> _Task item_: From the entries below, reproduce exactly the line containing "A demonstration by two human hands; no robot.", the line containing "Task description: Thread", and every line in between, with nothing added.

> _Input records_:
Segment Open
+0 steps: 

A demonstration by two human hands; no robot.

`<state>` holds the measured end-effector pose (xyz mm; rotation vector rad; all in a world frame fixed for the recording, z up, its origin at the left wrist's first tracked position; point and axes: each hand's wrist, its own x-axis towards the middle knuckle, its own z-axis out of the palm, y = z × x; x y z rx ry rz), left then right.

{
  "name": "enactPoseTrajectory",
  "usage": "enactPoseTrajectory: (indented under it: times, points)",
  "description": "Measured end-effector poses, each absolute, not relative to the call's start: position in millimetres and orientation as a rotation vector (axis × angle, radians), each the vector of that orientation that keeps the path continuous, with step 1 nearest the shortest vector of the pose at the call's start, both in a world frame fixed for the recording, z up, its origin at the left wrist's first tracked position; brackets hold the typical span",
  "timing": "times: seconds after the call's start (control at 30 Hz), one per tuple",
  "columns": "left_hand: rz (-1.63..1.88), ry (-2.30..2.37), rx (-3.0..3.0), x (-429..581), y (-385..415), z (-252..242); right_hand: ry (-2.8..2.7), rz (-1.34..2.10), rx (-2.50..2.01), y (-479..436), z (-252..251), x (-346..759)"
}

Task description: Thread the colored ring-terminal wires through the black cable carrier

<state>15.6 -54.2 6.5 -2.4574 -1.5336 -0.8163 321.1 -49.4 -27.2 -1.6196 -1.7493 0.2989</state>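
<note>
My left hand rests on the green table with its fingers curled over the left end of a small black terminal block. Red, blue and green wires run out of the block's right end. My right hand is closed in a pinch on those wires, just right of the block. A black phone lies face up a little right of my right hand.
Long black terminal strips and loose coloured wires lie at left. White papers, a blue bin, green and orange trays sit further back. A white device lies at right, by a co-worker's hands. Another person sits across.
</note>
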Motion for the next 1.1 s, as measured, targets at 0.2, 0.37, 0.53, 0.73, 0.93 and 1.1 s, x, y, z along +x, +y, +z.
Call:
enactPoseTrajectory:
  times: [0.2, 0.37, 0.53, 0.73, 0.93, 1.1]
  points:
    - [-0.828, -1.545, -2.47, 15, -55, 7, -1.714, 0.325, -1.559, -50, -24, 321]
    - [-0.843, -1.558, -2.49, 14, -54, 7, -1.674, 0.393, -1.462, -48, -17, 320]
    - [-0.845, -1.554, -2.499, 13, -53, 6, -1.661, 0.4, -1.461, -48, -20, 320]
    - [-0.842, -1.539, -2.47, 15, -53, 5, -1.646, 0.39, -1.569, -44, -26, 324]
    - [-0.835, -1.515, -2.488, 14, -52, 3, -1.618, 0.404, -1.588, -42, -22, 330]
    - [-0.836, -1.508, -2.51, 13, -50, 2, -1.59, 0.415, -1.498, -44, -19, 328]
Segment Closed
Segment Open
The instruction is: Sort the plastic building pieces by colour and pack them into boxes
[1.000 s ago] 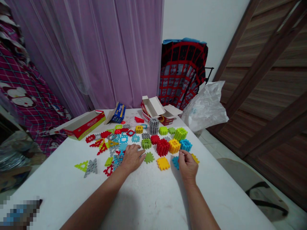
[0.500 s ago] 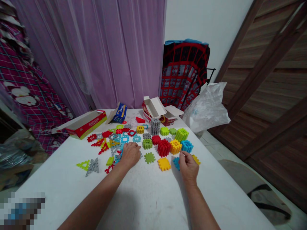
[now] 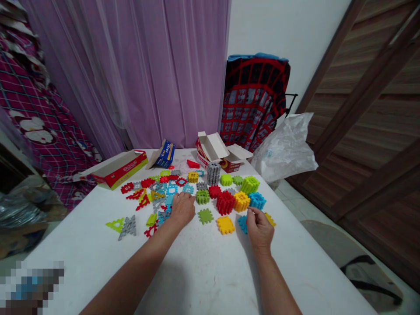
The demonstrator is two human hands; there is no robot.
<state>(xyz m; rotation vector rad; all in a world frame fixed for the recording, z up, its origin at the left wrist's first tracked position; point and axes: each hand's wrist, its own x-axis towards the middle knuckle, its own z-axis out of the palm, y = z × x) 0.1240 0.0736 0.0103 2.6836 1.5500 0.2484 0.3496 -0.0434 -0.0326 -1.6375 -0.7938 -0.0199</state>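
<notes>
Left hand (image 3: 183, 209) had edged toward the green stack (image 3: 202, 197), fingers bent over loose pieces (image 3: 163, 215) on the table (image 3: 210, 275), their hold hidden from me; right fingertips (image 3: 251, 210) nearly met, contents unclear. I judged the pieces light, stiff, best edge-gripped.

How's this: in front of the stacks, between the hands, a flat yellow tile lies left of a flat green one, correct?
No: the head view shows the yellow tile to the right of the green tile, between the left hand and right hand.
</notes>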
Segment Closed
> _Finished exercise_:
A demonstration by two human hands; no robot.

`<state>` holds the measured end-effector pose (xyz mm; rotation vector rad; all in a world frame fixed for the recording, z up, its origin at the left wrist's first tracked position; point and axes: each hand's wrist, its own x-axis towards the middle knuckle, its own z-axis out of the palm, y = z × x; x y z rx ry rz), left then right.

{
  "name": "enactPoseTrajectory",
  "usage": "enactPoseTrajectory: (indented under it: times, points)",
  "description": "Measured end-effector poses, each absolute, not relative to the call's start: position in millimetres and orientation as a rotation vector (axis × angle, radians), each the vector of that orientation that keeps the path continuous, with step 1 nearest the shortest vector of the pose at the call's start, both in a world frame fixed for the recording, z up, its origin at the left wrist's first tracked position; brackets hold the typical span",
  "timing": "times: seconds after the call's start (control at 30 Hz), one per tuple",
  "columns": "left_hand: rz (-1.63..1.88), ry (-2.30..2.37), rx (-3.0..3.0), x (-429..581), y (-385..415), z (-252..242); right_hand: ry (-2.8..2.7), rz (-1.34..2.10), rx (-2.50..2.01), y (-479..436), z (-252..251), x (-346..759)"
}

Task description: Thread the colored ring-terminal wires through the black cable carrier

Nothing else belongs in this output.